On the other hand, the electrification of mobility is one of the keys to the near future and one of its challenges is to extend the network of charging points along roads and cities. To show how to go from virtual evaluations to real scenarios, ITE has presented a smart charger and its mobile application. "We also have the metaverse application, where what is being done is an R&D test of an intelligent charging system connected to the mobile in an area of ​​the city of Valencia that is well known as the Estación del Norte", explains the coordinator from REDIT Mobility.

With this virtual reality simulator, companies can see how users relate to the charger before prototyping it and investing money without seeing acceptance.

Javier Sánchez recounts that for a long time work has been done so that, before leaving home, citizens can already notify the vehicle of their route and can "know in advance what your wishes or agenda are", so that "you can prepare and dialogue with the rest of the intelligent infrastructures", plan routes with stops on duty and even battery recharges. In addition, once in the car, "the vehicle could receive you", "be customized in some way" in its dimensions, the temperature or even that the way of conversing with the technology is adapted to what you like".

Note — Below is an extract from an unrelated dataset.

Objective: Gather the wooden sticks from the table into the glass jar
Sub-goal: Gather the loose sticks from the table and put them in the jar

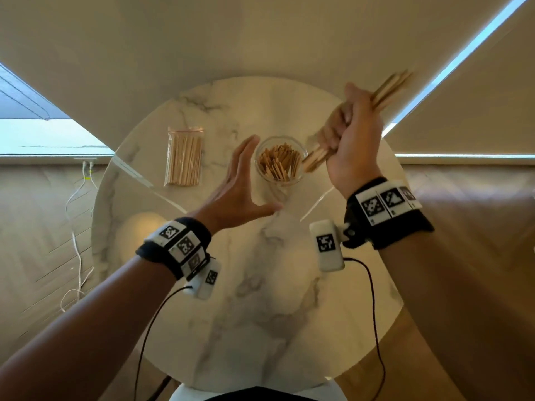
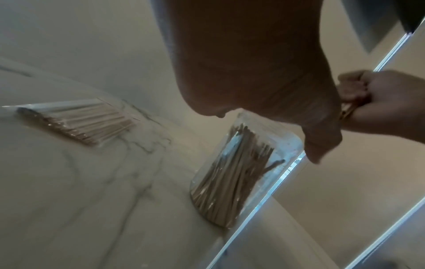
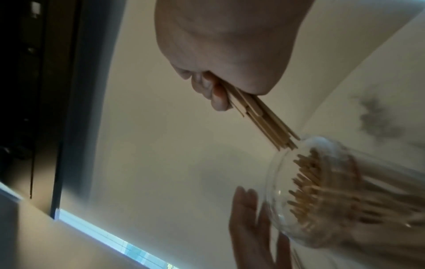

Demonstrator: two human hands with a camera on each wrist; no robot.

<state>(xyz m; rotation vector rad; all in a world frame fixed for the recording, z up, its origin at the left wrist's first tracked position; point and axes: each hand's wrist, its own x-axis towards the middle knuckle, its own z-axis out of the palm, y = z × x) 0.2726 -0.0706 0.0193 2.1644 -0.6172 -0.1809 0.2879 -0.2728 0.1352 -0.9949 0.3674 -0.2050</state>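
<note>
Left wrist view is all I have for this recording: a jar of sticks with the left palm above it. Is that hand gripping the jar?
Observer: No. In the head view the left hand is open, fingers straight, beside the glass jar, apparently not touching it.
Operator: I see a fist at my right edge. What is it holding?
Observer: The right hand grips a bundle of wooden sticks, tilted, the lower ends pointing at the jar.
Operator: Are those ends inside the jar yet?
Observer: Not yet. The right wrist view shows the stick tips just at the jar's rim, outside the mouth.
</note>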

"Then you start driving and he begins to dialogue, for example, with the traffic lights, which tell the vehicle that in 20 seconds it will turn green and the vehicle adjusts its speed," he explained.

One of the lines of work of the iMoLab is Living iMoLab, which will be physical test spaces that are being projected in collaboration with the Paterna City Council to "precisely have places for I D i and test solutions both in the city and in an environment like the Technological Park". It is "the first step that must be taken to be able to deploy the new solutions, having verified in a safe environment and in a scientific environment how they really work", explains Sánchez.

The REDIT Mobility coordinator points out that there are challenges so that all these advances can be part of our daily reality. "There is a part of technological development that evolves very quickly and there is a part that evolves more slowly. It will take a few years for the autonomous vehicle to become a widespread reality, but the assistance systems will be incorporated as they become more develop", he ventured, before considering that in the coming years "we are going to have very different vehicles".

A challenge that Javier Sánchez points out is the standardization of chargers for vehicles, which must be "harmonized" in order to make investments in highways and cities. He also comments on the challenge of making monitoring systems "compatible with people's privacy."